Handling of no-data in Lucas-Kanade#

Areas of missing data in radar images are typically caused by visibility limits such as beam blockage and the radar coverage itself. These artifacts can mislead the echo tracking algorithms. For instance, precipitation leaving the domain might be erroneously detected as having nearly stationary velocity.

This example shows how the Lucas-Kanade algorithm can be tuned to avoid the erroneous interpretation of velocities near the maximum range of the radars by buffering the no-data mask in the radar image in order to exclude all vectors detected nearby no-data areas.
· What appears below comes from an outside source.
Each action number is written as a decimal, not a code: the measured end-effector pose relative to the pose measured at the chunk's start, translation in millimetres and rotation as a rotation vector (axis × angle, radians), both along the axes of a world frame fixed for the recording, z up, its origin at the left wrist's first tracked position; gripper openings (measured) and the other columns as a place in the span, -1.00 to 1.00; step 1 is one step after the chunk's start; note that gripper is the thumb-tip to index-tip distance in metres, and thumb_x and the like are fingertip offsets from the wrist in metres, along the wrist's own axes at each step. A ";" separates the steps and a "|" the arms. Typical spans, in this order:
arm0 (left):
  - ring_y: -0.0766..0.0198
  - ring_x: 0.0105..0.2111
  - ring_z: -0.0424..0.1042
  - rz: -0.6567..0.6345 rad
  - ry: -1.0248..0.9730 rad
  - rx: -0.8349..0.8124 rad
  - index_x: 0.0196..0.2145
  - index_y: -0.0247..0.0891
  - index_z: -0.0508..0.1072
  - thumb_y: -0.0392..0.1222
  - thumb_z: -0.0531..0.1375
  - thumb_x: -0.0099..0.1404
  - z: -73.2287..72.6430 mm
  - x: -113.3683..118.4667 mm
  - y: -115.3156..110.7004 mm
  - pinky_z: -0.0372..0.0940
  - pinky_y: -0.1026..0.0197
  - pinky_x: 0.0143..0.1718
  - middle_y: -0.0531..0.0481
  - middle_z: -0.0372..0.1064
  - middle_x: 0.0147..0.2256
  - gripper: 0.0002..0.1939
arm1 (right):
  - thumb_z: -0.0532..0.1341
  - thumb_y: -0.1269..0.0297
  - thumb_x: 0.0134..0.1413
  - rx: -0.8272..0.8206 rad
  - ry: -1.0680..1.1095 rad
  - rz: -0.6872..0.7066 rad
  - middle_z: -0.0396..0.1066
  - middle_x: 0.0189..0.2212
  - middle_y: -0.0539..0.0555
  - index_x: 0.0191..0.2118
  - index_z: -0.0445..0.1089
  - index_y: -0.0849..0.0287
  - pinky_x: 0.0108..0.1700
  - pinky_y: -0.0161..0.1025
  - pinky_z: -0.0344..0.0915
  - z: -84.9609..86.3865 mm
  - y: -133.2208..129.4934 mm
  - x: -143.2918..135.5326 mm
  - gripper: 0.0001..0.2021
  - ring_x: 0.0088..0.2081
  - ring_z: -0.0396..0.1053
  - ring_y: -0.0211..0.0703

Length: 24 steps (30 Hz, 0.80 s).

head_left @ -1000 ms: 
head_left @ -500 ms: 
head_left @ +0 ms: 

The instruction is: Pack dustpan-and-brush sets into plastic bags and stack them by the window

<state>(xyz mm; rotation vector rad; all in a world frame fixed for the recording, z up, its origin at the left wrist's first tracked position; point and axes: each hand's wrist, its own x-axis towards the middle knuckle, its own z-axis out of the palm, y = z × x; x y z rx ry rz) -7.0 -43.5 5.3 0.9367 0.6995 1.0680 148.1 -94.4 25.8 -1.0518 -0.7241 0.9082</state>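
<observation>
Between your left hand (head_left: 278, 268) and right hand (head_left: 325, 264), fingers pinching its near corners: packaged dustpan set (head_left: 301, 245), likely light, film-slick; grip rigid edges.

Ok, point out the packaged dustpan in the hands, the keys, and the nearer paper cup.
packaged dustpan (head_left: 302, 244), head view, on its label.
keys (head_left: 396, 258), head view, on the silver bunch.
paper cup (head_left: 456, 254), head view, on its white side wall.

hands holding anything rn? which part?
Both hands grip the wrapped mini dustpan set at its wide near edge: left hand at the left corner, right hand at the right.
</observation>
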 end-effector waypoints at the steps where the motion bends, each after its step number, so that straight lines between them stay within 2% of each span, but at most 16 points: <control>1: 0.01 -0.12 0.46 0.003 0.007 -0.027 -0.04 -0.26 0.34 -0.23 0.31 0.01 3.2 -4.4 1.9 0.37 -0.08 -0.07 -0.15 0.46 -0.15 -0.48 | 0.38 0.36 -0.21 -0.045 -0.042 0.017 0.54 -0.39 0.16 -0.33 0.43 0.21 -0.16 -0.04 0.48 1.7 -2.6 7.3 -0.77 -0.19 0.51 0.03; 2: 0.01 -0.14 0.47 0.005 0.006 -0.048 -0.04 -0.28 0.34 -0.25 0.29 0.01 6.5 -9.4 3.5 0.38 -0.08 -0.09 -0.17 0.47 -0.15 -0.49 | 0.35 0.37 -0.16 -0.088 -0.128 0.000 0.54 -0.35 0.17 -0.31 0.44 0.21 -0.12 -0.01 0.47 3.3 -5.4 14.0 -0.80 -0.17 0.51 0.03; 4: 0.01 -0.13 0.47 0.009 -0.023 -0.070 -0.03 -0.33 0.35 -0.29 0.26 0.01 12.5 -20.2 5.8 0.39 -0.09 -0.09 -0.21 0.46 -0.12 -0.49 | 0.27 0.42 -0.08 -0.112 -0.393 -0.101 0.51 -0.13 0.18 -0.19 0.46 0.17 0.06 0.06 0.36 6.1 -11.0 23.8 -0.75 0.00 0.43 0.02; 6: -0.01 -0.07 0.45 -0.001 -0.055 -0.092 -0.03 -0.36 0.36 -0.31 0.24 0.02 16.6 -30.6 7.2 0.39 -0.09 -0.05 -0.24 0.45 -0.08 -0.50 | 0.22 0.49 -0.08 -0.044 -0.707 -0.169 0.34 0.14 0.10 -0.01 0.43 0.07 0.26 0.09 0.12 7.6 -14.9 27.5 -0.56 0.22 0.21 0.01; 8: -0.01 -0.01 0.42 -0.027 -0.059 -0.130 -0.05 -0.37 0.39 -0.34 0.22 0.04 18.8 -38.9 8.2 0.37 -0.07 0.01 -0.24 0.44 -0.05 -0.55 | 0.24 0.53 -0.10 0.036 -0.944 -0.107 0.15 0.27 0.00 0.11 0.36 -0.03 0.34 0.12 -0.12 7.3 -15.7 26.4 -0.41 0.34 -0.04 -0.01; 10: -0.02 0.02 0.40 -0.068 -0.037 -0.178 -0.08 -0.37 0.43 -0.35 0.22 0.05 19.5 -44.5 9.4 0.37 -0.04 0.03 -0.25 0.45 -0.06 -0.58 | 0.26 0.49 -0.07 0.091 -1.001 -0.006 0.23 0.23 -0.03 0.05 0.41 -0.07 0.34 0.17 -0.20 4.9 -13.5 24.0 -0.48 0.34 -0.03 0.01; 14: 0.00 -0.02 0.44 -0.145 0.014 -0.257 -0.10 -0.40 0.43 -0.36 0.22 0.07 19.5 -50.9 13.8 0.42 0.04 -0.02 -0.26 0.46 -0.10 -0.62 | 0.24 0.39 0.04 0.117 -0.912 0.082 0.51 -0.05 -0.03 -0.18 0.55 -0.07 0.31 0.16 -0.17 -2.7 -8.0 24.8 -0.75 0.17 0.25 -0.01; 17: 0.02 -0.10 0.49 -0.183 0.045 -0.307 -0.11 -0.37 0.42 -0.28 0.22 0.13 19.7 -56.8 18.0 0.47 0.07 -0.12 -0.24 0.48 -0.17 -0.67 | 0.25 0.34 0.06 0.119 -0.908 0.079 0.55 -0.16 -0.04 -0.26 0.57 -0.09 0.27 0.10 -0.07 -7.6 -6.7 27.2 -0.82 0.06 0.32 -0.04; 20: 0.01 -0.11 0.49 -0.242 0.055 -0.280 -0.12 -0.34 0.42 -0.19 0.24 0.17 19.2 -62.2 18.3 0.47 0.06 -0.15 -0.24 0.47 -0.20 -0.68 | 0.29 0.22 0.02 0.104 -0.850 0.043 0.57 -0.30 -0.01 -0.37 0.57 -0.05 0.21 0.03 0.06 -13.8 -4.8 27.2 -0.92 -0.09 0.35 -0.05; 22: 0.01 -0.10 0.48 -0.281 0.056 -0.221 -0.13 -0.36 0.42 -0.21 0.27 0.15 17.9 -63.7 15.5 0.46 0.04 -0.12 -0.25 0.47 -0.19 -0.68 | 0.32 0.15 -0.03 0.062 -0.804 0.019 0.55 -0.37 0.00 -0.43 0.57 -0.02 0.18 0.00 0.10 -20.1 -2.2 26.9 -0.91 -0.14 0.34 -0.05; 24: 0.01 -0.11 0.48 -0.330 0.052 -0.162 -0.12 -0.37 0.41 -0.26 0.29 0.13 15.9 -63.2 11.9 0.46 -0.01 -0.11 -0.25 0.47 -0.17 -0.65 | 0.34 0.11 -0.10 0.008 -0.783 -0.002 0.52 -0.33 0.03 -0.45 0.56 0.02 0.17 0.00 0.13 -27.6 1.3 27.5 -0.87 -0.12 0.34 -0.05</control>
from datetime import datetime
from matplotlib import cm, colors

import matplotlib.pyplot as plt
import numpy as np

from pysteps import io, motion, nowcasts, rcparams, verification
from pysteps.utils import conversion, transformation
from pysteps.visualization import plot_precip_field, quiver

Read the radar input images#

First, we will import the sequence of radar composites. You need the pysteps-data archive downloaded and the pystepsrc file configured with the data_source paths pointing to data folders.

# Selected case
date = datetime.strptime("201607112100", "%Y%m%d%H%M")
data_source = rcparams.data_sources["mch"]

Load the data from the archive#

root_path = data_source["root_path"]
path_fmt = data_source["path_fmt"]
fn_pattern = data_source["fn_pattern"]
fn_ext = data_source["fn_ext"]
importer_name = data_source["importer"]
importer_kwargs = data_source["importer_kwargs"]
timestep = data_source["timestep"]

# Find the two input files from the archive
fns = io.archive.find_by_date(
    date, root_path, path_fmt, fn_pattern, fn_ext, timestep=5, num_prev_files=1
)

# Read the radar composites
importer = io.get_method(importer_name, "importer")
R, quality, metadata = io.read_timeseries(fns, importer, **importer_kwargs)

del quality  # Not used

Preprocess the data#

# Convert to mm/h
R, metadata = conversion.to_rainrate(R, metadata)

# Keep the reference frame in mm/h and its mask (for plotting purposes)
ref_mm = R[0, :, :].copy()
mask = np.ones(ref_mm.shape)
mask[~np.isnan(ref_mm)] = np.nan

# Log-transform the data [dBR]
R, metadata = transformation.dB_transform(R, metadata, threshold=0.1, zerovalue=-15.0)

# Keep the reference frame in dBR (for plotting purposes)
ref_dbr = R[0].copy()
ref_dbr[ref_dbr < -10] = np.nan

# Plot the reference field
plot_precip_field(ref_mm, title="Reference field")
circle = plt.Circle((620, 400), 100, color="b", clip_on=False, fill=False)
plt.gca().add_artist(circle)
plt.show()

Notice the “half-in, half-out” precipitation area within the blue circle. As we are going to show next, the tracking algorithm can erroneously interpret precipitation leaving the domain as stationary motion.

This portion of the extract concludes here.